Sql-server – Cannot insert duplicate key row on a non-unique index

sql serversql-server-2017update

We have encountered this strange error three times over the past few days, after being error free for 8 weeks, and I'm stumped.

This is the error message:

Executing the query "EXEC dbo.MergeTransactions" failed with the following error:
"Cannot insert duplicate key row in object 'sales.Transactions' with unique index
'NCI_Transactions_ClientID_TransactionDate'.
The duplicate key value is (1001, 2018-12-14 19:16:29.00, 304050920).".
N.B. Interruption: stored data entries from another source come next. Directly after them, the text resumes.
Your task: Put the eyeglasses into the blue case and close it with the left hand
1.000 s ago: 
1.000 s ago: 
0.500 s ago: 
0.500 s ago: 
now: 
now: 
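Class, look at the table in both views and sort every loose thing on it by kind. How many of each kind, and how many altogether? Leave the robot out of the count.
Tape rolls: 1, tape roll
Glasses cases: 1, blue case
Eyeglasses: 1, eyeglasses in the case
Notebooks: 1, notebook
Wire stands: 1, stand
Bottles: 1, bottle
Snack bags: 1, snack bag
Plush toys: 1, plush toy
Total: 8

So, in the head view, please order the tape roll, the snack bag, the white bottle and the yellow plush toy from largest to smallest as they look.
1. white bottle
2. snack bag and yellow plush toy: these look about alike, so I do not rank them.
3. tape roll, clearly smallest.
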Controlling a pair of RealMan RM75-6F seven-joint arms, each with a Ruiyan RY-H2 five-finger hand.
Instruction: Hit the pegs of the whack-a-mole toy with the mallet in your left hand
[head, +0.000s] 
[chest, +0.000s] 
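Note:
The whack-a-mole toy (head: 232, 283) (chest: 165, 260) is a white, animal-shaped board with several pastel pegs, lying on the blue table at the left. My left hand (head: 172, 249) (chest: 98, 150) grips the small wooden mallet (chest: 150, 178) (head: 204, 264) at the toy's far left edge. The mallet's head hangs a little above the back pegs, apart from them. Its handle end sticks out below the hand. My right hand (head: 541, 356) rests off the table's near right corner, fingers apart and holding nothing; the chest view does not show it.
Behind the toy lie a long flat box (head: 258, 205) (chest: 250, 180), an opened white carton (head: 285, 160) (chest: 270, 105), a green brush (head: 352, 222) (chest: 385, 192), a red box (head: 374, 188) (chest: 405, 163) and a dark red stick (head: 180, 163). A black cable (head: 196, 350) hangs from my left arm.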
The index we have is not unique. If you notice, the duplicate key value in the error message doesn’t even line up with the index. Strange thing is if I rerun the proc, it succeeds.

This is the most recent link I could find that has my issues but I don't see a solution.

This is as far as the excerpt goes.